§ Problem statement
Each line of the data below that holds the word "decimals" is to be reported in full.

§ Source records
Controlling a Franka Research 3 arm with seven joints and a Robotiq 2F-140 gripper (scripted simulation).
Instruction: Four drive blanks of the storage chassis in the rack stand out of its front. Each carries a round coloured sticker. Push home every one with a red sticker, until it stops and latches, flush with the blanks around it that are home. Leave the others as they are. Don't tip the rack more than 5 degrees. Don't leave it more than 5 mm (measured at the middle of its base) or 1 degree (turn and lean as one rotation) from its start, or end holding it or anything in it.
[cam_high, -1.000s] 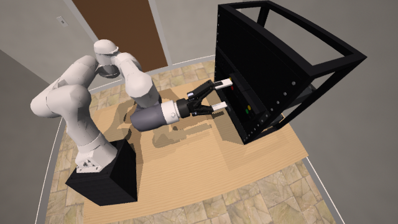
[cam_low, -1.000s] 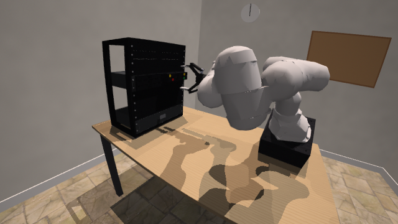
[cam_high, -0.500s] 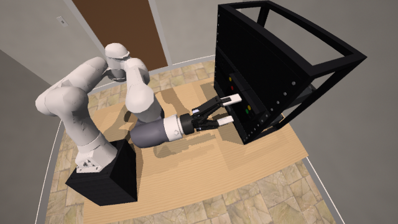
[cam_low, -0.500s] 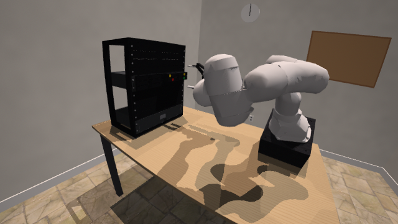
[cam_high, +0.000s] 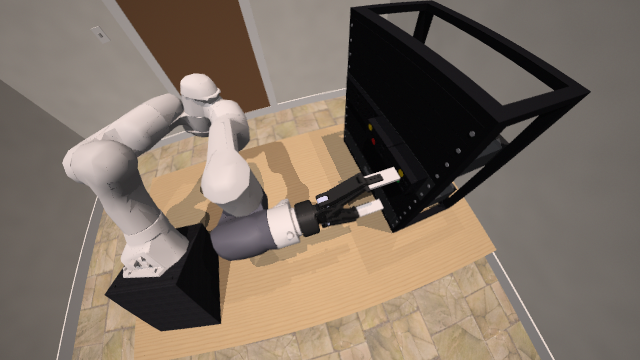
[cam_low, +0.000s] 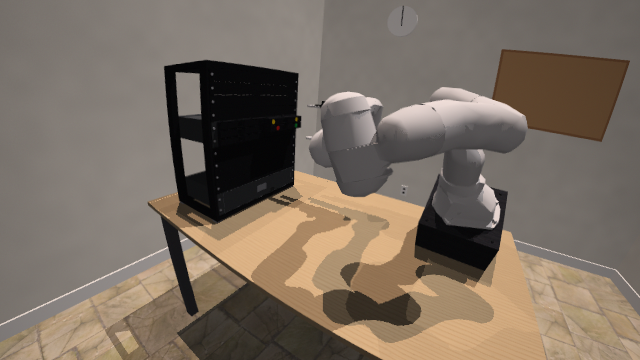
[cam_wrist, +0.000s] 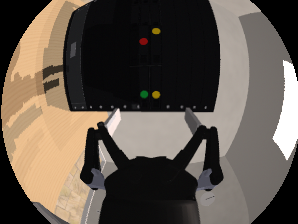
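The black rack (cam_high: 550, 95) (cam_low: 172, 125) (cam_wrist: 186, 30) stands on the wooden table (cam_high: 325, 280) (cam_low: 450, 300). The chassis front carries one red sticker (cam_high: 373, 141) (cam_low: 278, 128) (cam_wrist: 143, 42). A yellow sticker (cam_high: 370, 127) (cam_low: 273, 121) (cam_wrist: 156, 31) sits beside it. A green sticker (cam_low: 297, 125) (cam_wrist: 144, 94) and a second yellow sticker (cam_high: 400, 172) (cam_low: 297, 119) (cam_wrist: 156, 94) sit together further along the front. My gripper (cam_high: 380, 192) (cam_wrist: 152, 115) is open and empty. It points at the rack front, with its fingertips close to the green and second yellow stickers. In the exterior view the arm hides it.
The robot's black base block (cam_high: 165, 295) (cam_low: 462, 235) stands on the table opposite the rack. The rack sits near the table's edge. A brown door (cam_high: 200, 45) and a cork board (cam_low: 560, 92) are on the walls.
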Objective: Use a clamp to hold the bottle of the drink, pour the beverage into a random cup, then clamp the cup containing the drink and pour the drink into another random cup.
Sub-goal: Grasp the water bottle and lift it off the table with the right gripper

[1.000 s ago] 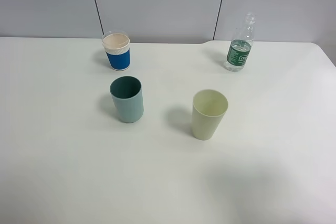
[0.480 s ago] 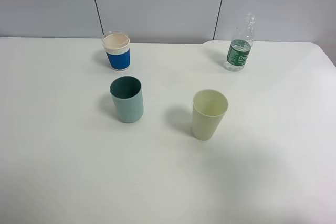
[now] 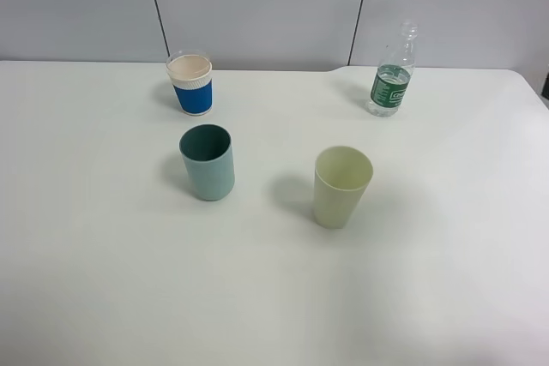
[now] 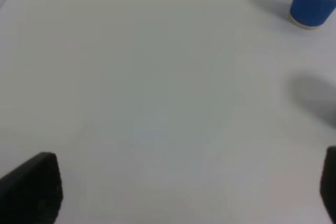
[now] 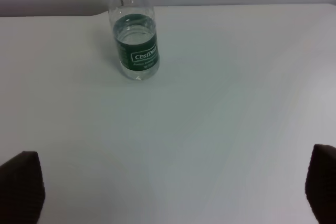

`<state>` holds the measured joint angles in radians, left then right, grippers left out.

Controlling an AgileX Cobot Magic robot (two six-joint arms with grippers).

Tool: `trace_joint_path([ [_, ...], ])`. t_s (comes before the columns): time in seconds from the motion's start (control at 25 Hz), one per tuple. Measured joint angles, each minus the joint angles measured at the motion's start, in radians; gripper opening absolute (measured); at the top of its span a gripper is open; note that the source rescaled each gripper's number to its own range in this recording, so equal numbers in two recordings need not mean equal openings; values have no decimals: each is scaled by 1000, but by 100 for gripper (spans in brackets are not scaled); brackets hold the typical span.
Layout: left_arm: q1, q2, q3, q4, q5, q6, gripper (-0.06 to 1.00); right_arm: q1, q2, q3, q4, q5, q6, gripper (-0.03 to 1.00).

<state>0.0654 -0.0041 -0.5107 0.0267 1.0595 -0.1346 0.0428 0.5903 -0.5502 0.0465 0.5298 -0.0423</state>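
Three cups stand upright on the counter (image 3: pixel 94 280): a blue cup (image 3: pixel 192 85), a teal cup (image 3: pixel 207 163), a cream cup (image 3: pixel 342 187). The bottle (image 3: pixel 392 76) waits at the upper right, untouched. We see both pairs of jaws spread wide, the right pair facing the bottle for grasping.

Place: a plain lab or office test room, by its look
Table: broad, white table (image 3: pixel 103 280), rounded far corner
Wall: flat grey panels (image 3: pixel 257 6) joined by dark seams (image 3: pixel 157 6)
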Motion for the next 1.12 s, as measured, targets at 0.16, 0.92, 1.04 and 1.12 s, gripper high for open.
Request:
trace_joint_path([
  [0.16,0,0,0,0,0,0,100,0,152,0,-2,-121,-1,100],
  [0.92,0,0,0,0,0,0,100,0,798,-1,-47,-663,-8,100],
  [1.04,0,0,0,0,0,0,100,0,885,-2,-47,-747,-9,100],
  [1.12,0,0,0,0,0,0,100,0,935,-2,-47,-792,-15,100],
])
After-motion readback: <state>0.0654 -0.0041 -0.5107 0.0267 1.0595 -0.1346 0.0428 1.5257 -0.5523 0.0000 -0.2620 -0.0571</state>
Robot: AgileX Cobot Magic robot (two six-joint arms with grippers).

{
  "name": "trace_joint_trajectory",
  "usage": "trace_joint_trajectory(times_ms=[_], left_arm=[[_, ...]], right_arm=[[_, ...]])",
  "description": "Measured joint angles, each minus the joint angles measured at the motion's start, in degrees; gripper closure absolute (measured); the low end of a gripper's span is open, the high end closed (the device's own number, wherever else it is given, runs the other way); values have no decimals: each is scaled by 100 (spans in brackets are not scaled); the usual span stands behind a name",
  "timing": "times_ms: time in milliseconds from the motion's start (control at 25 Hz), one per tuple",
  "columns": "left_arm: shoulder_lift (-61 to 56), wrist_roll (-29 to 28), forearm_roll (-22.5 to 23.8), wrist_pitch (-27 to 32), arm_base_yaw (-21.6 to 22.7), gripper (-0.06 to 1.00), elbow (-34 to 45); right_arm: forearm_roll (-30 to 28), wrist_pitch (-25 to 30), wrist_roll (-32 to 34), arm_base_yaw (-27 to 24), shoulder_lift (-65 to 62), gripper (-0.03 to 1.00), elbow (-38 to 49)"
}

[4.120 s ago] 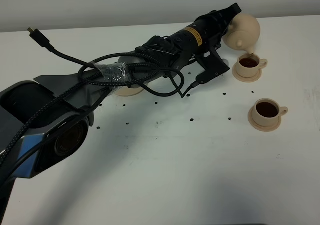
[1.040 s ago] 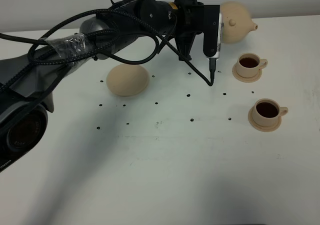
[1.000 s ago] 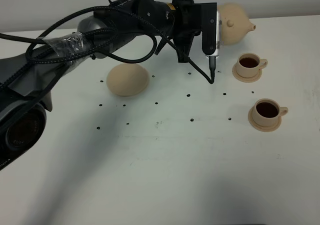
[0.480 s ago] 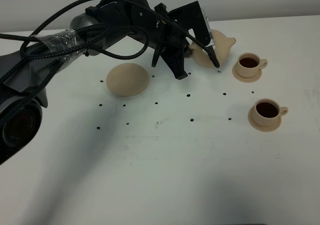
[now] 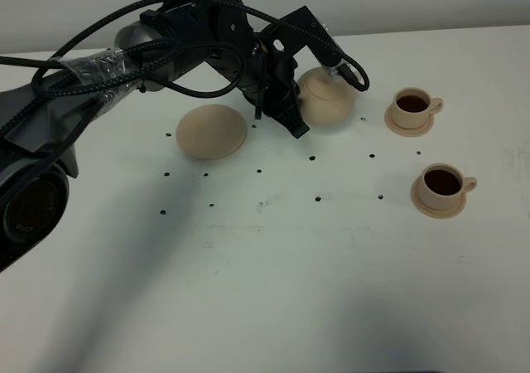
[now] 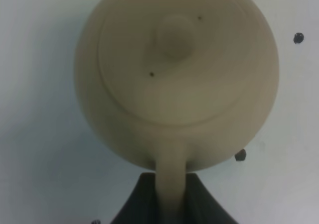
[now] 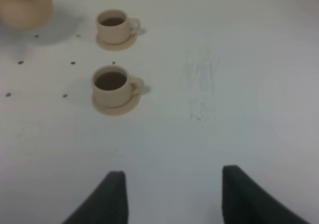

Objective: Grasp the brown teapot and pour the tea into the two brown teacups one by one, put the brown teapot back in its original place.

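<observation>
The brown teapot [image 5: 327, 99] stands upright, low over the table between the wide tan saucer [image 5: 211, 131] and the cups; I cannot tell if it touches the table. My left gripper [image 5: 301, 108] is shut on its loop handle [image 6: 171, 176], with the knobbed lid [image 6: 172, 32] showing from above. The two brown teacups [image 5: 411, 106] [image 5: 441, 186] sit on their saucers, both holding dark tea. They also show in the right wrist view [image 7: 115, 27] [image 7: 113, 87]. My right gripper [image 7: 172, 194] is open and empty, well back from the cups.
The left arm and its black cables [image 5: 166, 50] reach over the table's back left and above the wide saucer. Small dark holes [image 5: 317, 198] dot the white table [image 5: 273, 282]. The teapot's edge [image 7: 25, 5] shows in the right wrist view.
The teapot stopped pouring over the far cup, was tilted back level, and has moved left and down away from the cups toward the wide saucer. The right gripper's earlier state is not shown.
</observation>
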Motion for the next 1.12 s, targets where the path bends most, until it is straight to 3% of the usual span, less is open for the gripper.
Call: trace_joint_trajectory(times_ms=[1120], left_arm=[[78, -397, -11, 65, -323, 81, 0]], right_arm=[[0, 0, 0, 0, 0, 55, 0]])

§ Result for this exercise
Tool: `trace_joint_path([ [_, ...], ])`. t_s (comes before the columns): time in seconds from the motion's start (control at 25 Hz), one per tuple. Measured joint angles, each minus the joint angles measured at the motion's start, in radians; gripper opening absolute (measured); at the top of its span a gripper is open; note that the source rescaled each gripper's number to its own range in this recording, so equal numbers in two recordings need not mean equal openings; values have no decimals: each is scaled by 1000, but by 100 for gripper (spans in brackets are not scaled); brackets hold the typical span.
  "description": "Measured joint angles, each minus the joint angles measured at the motion's start, in degrees; gripper closure absolute (measured); the low end of a gripper's span is open, the high end closed (the device's own number, wherever else it is given, runs the other way); values have no decimals: each is scaled by 100 (spans in brackets are not scaled); the usual span stands behind a name",

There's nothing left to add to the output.